- Work task:
Would you please transcribe, exactly as written, the lines of the entries below starting at the one that holds "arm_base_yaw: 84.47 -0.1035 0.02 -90" and ending at the one that holds "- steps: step", both included?

- Extracted records:
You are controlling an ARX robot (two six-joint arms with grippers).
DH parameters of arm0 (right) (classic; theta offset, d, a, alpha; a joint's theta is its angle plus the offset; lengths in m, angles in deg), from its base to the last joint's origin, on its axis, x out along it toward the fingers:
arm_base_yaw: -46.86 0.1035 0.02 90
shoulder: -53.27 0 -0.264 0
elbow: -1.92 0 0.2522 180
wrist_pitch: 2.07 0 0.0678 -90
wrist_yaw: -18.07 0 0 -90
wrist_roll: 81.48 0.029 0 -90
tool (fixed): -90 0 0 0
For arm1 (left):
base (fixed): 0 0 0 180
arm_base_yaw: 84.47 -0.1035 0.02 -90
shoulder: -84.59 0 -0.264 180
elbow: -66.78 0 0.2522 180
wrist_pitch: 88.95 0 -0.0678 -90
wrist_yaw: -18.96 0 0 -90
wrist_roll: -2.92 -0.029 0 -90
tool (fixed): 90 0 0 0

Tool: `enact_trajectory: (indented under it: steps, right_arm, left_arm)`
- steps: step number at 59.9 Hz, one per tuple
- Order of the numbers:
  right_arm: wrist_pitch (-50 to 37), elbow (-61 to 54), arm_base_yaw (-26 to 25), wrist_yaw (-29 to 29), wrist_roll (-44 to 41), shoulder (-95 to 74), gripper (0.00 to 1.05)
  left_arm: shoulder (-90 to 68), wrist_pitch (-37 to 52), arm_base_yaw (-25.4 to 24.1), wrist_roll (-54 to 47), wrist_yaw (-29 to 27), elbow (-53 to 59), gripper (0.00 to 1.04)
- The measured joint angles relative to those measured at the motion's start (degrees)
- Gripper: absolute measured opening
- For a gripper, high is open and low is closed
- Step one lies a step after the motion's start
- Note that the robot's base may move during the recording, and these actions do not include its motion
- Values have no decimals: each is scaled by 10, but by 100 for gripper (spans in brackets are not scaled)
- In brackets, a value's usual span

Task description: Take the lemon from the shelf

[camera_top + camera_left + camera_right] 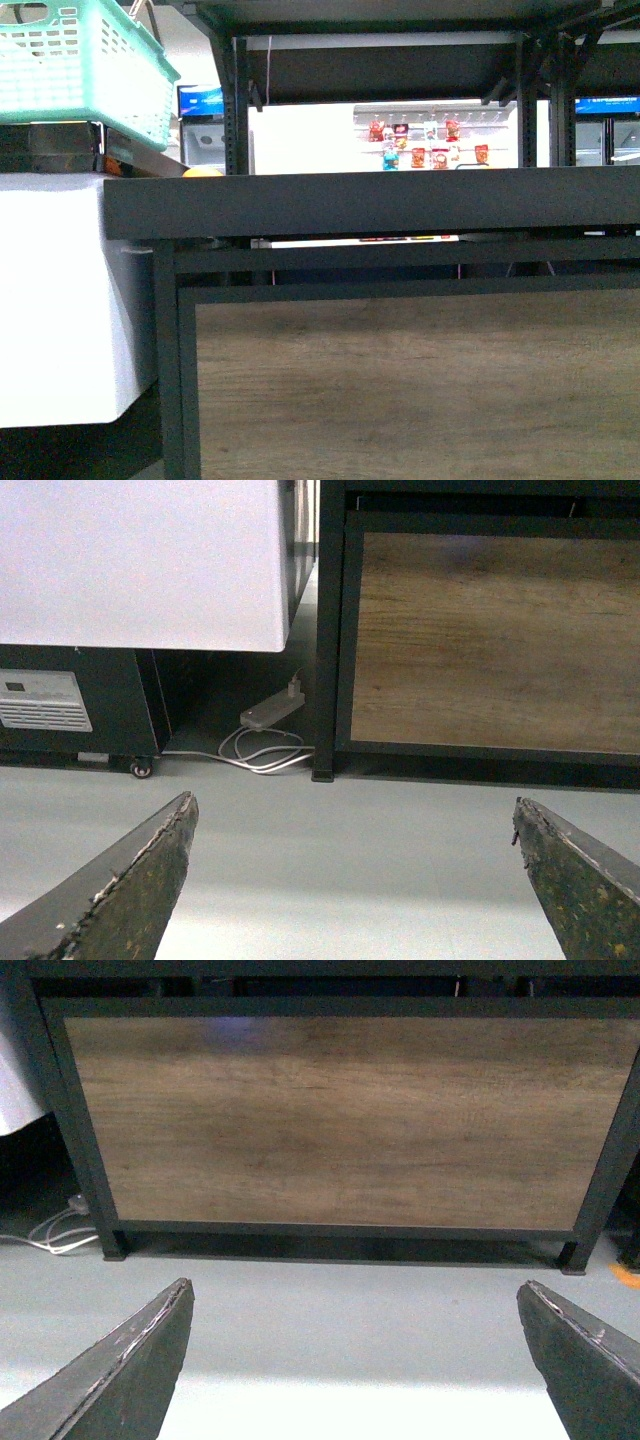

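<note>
The left gripper (352, 808) and right gripper (355, 1290), fingers (130, 890) spread wide and empty, hang over the floor (250, 800) facing the shelf (380, 200) and its wooden panel (330, 1120).

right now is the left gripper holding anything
No, the left gripper is open, with only grey floor showing between its two dark fingers.

The left hand (352, 808) gapes empty above grey floor (420, 880), facing the shelf (490, 640).
</note>
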Motion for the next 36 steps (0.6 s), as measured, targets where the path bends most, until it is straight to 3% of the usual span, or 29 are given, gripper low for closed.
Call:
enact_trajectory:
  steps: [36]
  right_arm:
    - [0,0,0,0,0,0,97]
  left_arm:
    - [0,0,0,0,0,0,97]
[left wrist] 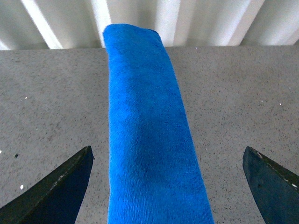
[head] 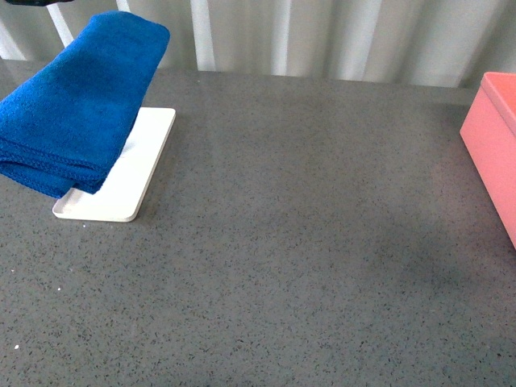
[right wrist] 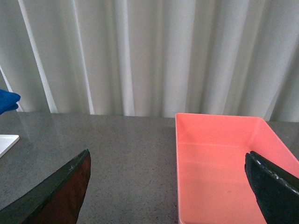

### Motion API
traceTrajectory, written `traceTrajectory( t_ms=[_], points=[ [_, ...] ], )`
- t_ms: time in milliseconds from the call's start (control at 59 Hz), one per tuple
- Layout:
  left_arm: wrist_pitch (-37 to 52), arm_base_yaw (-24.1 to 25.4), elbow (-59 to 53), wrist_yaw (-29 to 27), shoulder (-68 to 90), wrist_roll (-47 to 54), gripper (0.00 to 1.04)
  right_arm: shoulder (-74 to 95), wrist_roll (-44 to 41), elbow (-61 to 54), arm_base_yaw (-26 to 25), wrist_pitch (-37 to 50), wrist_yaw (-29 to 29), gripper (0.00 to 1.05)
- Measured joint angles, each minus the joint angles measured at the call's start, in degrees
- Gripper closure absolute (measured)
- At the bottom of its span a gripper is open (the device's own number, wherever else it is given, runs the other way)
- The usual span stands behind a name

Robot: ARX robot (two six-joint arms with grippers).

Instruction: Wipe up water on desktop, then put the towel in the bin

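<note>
Blue towel [left wrist: 149,140] between wide-open left jaws

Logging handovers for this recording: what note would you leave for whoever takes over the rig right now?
Left gripper open, straddling the towel, not closed on it.
Right gripper open, empty, facing the bin.
The towel lies folded on the white tray, left side of the desktop; the bin, at the right, looks empty.
Done: nothing; towel not yet grasped.
Remaining: grasp, wipe, drop in bin.
</note>
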Motion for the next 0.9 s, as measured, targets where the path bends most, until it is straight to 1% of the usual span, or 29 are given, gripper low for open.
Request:
traceTrajectory(
  t_ms=[85, 170, 221, 390, 628, 899],
  points=[
    [-3.74, -0.02, 6.84, -0.26, 4.79, 2.99, 0.07, 0.00, 0.00, 0.00, 0.00, 0.00, -0.02, 0.07],
    [-7.17, 0.00, 11.80, -2.86, 8.70, 5.29, 0.07, 0.00, 0.00, 0.00, 0.00, 0.00, -0.02, 0.07],
    [-8.48, 0.13, 13.79, -3.52, 10.75, 6.19, 0.07, 0.00, 0.00, 0.00, 0.00, 0.00, -0.02, 0.07],
    [-12.35, 1.11, 18.62, -4.55, 16.00, 4.98, 0.07, 0.00, 0.00, 0.00, 0.00, 0.00, -0.02, 0.07],
    [-13.90, 1.84, 19.89, -4.46, 19.04, 2.43, 0.07, 0.00, 0.00, -0.02, 0.00, 0.00, -0.02, 0.07],
    [-13.49, 0.35, 19.85, -4.68, 20.17, 1.99, 0.07, 0.00, 0.00, 0.00, 0.00, 0.00, -0.02, 0.07]
  ],
)
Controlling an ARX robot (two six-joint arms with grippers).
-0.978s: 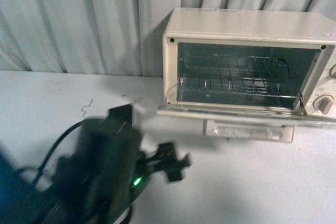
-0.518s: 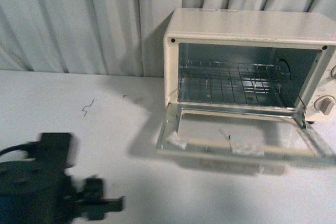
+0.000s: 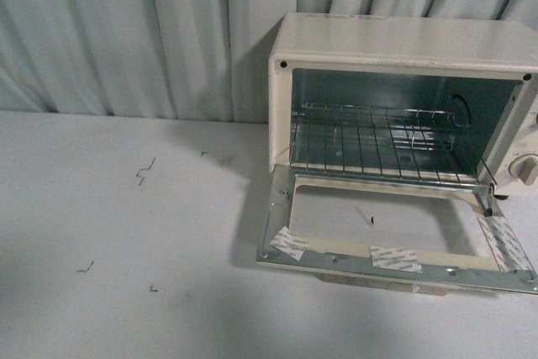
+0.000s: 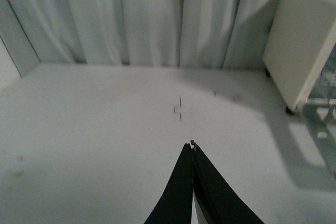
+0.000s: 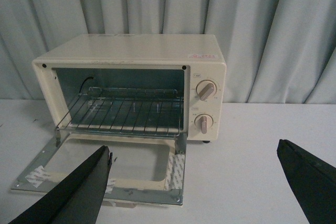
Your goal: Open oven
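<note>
The small cream-white boxy toaster oven (image 3: 403, 107) is seen near the bench's far right edge, its glass door (image 3: 395, 237) laid flat, wire rack (image 3: 378, 145) exposed. The left gripper (image 4: 193, 148) is pressed closed, empty; the right gripper (image 5: 194, 182) is spread wide, clear of the door.

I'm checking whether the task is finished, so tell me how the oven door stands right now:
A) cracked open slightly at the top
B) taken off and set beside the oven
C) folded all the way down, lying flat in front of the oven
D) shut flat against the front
C: the oven door lies flat on the table, still hinged at the bottom edge, and the wire rack inside is fully exposed.
</note>
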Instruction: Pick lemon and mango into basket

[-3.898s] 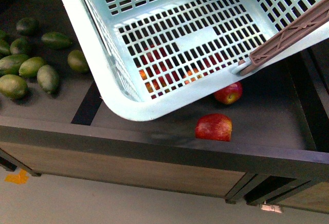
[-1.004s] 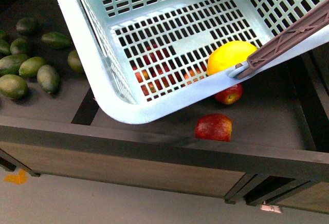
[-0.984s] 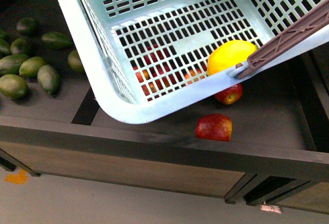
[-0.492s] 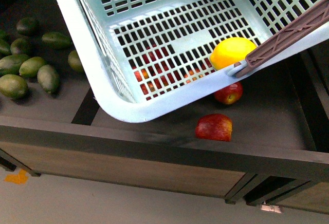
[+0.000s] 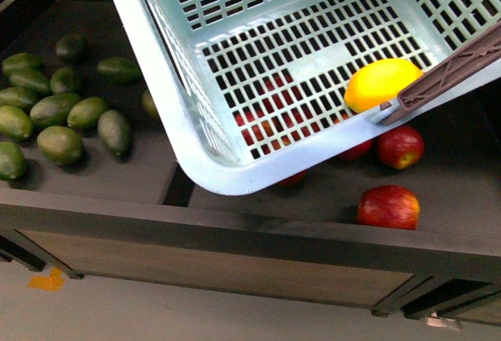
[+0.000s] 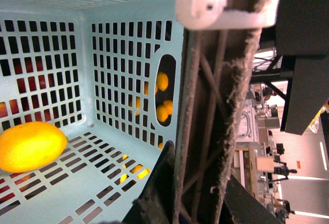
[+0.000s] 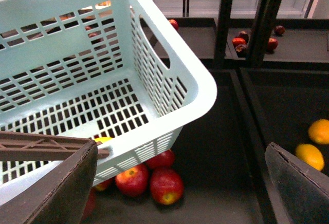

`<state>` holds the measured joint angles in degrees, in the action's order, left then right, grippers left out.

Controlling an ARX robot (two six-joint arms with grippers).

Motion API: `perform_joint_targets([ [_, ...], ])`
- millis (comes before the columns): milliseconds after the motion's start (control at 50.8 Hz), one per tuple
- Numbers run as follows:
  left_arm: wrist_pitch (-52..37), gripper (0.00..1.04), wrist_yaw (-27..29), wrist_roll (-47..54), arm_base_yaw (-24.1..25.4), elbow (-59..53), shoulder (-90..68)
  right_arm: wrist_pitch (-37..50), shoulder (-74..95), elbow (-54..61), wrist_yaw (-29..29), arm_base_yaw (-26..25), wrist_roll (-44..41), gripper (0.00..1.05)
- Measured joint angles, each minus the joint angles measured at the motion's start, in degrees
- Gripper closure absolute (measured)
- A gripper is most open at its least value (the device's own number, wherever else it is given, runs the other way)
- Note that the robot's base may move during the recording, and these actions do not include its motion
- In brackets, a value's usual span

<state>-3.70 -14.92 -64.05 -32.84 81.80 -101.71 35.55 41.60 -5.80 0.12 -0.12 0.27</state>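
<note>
The dark worktop (image 5: 141, 173) runs across the scene, split by a divider into a left compartment and a right one. Above it hangs the light aqua basket (image 5: 176, 102), clear of the surface and tilted with its near-left corner lowest; it reaches over the divider and much of the right compartment. Its brown handle (image 5: 454, 67) slants off the near-right rim towards the far right.

In the left wrist view the left pincer (image 6: 198, 193) is pressed together on that handle, with a dark finger on each side of the brown bar, so it carries the basket. The right pincer (image 7: 181, 152) is spread wide and pinches nothing; its two dark fingers (image 7: 56, 183) stand well apart, near the basket's outer wall but not touching it.

The mango (image 5: 383, 83), oblong and deep orange-yellow, lies inside the basket on the slotted bottom; it sits in the near-right corner, touching the near wall just beside the handle's hinge; no other fruit is in the basket.

About ten dark green oval fruits (image 5: 61, 144) lie clustered in the left compartment. Red apples (image 5: 388, 206) lie in the right compartment: two in the open near the right end, and more under the basket, showing through its slots. From the right wrist view two small orange-yellow fruits (image 7: 310, 155) lie in a neighbouring compartment, across a dark divider from the apples; whether they are lemons I cannot tell.
</note>
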Motion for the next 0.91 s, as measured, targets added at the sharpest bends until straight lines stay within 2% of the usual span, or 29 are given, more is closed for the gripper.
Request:
perform_joint_targets([
  [906,0.0,0.98,0.61,0.74,0.76,0.02,0.02,0.0,-0.09,0.17,-0.13,0.07,-0.02,0.09],
])
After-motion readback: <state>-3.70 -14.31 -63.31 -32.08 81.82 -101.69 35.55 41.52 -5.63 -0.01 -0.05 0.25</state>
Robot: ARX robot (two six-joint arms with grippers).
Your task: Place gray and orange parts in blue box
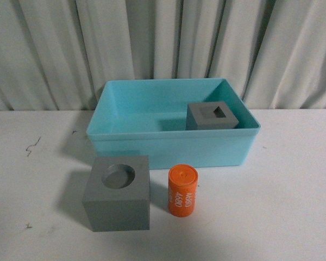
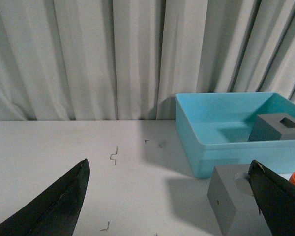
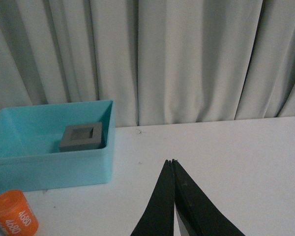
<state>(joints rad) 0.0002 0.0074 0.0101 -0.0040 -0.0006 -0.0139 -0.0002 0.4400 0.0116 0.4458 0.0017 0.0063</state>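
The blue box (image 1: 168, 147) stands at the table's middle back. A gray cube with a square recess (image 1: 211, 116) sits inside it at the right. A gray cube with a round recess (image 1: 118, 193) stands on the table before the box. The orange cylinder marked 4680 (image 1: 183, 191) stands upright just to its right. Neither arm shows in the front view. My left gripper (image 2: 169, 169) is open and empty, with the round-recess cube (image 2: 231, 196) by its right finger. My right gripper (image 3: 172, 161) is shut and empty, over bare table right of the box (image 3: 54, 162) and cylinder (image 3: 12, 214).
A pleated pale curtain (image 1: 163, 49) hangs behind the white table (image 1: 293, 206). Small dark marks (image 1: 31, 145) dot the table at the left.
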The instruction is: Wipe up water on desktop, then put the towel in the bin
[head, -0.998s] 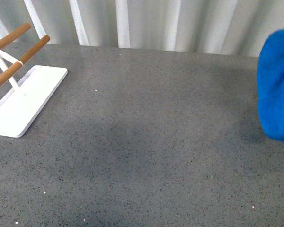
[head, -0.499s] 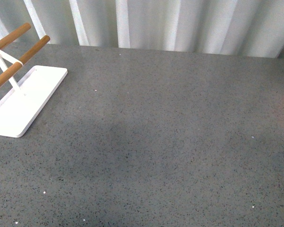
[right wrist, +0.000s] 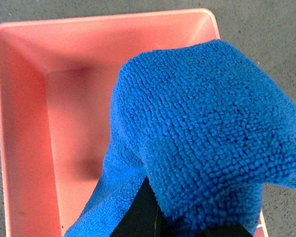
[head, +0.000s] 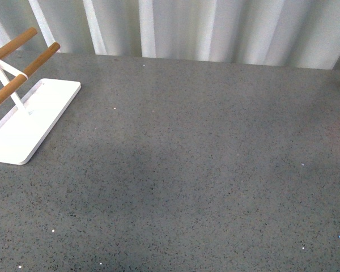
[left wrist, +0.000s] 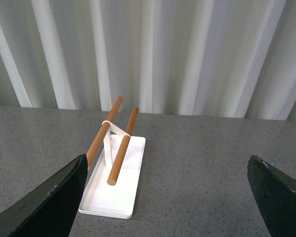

- Solution for this task:
arm_base_yaw: 84.47 -0.1035 0.02 -90
shoulder: -84.59 0 -0.264 180
elbow: -66.78 0 0.2522 180
wrist_pitch: 88.95 0 -0.0678 -90
wrist_yaw: -18.96 0 0 -90
wrist_roll: -2.92 -0.029 0 -90
tool (fixed): 90 0 0 0

Tool: `enact_trajectory: (indented under it: steps, right_arm, left_arm)`
- steps: step number at 59.9 Hz, one per tuple

The answer given above is complete as it stands.